__Brief__
Copy each line that contains the string "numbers", taking them from the material.

= = =

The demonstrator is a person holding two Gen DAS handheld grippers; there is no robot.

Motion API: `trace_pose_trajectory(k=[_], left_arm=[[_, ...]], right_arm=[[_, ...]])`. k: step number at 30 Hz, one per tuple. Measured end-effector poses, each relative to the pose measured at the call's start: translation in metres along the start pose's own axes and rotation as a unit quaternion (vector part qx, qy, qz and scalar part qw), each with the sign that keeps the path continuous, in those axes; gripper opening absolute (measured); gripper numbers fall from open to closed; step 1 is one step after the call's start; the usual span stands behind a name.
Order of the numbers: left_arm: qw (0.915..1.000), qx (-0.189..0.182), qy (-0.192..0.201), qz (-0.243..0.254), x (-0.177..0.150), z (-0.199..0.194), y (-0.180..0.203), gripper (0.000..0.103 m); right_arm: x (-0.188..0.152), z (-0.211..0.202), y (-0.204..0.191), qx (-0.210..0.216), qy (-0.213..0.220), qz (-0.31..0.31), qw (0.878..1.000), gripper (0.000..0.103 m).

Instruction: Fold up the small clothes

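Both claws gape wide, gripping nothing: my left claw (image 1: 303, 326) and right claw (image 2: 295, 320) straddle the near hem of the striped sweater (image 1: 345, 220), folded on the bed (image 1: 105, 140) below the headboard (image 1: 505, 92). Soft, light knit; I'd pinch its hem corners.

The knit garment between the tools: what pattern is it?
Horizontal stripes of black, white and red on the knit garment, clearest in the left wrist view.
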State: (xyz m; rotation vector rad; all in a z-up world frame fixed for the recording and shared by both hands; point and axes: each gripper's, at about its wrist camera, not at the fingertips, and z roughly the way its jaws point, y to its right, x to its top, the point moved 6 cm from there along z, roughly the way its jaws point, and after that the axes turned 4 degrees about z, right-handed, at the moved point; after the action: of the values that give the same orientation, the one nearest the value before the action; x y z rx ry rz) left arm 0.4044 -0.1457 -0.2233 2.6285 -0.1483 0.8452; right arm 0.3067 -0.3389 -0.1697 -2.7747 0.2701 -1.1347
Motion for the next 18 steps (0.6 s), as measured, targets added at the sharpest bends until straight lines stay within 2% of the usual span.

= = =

__Answer for the task__
Motion API: `trace_pose_trajectory(k=[_], left_arm=[[_, ...]], right_arm=[[_, ...]])`. k: step number at 30 Hz, one per tuple. Measured end-effector poses, each relative to the pose measured at the call's start: translation in metres along the start pose's own axes and rotation as a unit quaternion (vector part qx, qy, qz and scalar part qw), each with the sign that keeps the path continuous, in those axes; gripper opening absolute (measured); gripper numbers fall from open to closed; step 1 is one step after the call's start; the usual span stands behind a name.
Order of the numbers: left_arm: qw (0.915..1.000), qx (-0.189..0.182), qy (-0.192..0.201), qz (-0.243..0.254), x (-0.177..0.150), z (-0.199..0.194), y (-0.180..0.203), gripper (0.000..0.103 m); right_arm: x (-0.188..0.152), z (-0.211..0.202), y (-0.204..0.191), qx (-0.210..0.216), qy (-0.213..0.220), qz (-0.31..0.31), qw (0.878..1.000), gripper (0.000..0.103 m).

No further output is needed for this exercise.